Roger Schawinski in die Mangel genommen

In der 100. Talksendung des Medienpioniers wird der Spiess umgedreht.

Am Montag, dem 16. Dezember strahlt das Schweizer Fernsehen die 100. Talksendung mit Roger Schawinski aus. Für einmal führt der Talkmaster aber nicht selber durch die mit seinem Namen überschriebene Sendung, sondern lässt sich von einem anderen SRF-Moderator in die Mangel nehmen.
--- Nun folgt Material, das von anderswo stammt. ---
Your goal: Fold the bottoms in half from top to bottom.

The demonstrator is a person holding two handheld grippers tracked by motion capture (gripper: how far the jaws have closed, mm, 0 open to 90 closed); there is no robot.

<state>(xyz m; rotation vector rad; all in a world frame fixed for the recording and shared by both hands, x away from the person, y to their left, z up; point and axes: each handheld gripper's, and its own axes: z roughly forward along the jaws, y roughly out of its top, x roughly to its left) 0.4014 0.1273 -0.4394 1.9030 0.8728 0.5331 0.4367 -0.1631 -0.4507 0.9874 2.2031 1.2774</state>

Wer das Rennen macht, entscheidet das Publikum in einem Online-Voting. Zur Auswahl stehen die "Club"-Moderatorin Mona Vetsch, "10vor10"-Moderator Stephan Klapproth oder Marathon-Mann Sandro Brotz von der "Rundschau". Abgestimmt werden kann bis am 9. Dezember um 10 Uhr. (pd/as)
KOMMENTAR:
Ich werde mir diese Sendung anschauen. Bekannte und Freunde haben mir gesagt, was sie Schawi fragen würden:
Weshalb muss ein Moderator den Gesprächspartner ständig unterbrechen?
Wie werden die persönlichen Aussagen oder Vorwürfe "die den Gesprächspartner meist in ein schlechtes Licht rücken" beschafft?